## TASK STATEMENT
Set down exactly the lines of the listing below, please, beginning with the first and ending with the line that holds "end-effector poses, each".
━━ GIVEN DATA
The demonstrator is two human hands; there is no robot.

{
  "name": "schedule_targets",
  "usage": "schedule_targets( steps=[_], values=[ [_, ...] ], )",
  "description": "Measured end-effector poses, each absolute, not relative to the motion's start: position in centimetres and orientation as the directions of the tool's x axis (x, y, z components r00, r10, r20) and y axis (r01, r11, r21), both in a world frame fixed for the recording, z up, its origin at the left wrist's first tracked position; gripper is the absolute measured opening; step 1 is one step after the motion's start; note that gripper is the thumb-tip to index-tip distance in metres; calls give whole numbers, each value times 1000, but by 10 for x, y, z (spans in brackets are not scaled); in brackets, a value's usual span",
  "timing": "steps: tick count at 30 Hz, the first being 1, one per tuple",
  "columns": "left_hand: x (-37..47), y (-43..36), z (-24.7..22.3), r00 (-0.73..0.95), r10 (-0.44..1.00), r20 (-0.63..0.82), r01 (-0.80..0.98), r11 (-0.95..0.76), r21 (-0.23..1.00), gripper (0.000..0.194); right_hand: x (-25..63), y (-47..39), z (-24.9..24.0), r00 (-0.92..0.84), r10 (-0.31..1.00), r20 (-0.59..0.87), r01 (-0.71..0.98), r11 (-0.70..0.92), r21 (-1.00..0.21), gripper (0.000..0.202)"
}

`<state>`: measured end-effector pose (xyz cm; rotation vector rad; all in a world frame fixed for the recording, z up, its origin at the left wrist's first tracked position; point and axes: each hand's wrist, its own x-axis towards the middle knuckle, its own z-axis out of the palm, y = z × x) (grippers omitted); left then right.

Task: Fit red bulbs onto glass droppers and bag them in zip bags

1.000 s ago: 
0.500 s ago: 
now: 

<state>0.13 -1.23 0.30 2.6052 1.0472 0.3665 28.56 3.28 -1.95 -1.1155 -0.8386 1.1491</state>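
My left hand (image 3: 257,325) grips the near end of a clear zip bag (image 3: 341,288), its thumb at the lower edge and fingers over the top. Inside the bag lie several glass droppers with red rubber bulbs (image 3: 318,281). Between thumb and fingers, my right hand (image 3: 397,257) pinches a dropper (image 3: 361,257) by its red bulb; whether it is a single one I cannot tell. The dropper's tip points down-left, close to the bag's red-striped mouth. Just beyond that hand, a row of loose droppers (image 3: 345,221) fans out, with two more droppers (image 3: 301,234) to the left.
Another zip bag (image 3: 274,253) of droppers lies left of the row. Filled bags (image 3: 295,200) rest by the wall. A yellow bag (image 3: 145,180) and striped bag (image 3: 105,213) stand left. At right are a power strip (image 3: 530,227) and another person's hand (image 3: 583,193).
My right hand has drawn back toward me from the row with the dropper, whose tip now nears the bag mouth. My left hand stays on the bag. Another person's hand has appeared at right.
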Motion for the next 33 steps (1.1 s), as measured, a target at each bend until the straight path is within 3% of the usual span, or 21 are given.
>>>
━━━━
## ANSWER
The demonstrator is two human hands; there is no robot.

{
  "name": "schedule_targets",
  "usage": "schedule_targets( steps=[_], values=[ [_, ...] ], )",
  "description": "Measured end-effector poses, each absolute, not relative to the motion's start: position in centimetres and orientation as the directions of the tool's x axis (x, y, z components r00, r10, r20) and y axis (r01, r11, r21), both in a world frame fixed for the recording, z up, its origin at the left wrist's first tracked position; gripper is the absolute measured opening; step 1 is one step after the motion's start; note that gripper is the thumb-tip to index-tip distance in metres; calls give whole numbers, each value times 1000, but by 10 for x, y, z (spans in brackets are not scaled); in brackets, a value's usual span",

The output requires no further additions.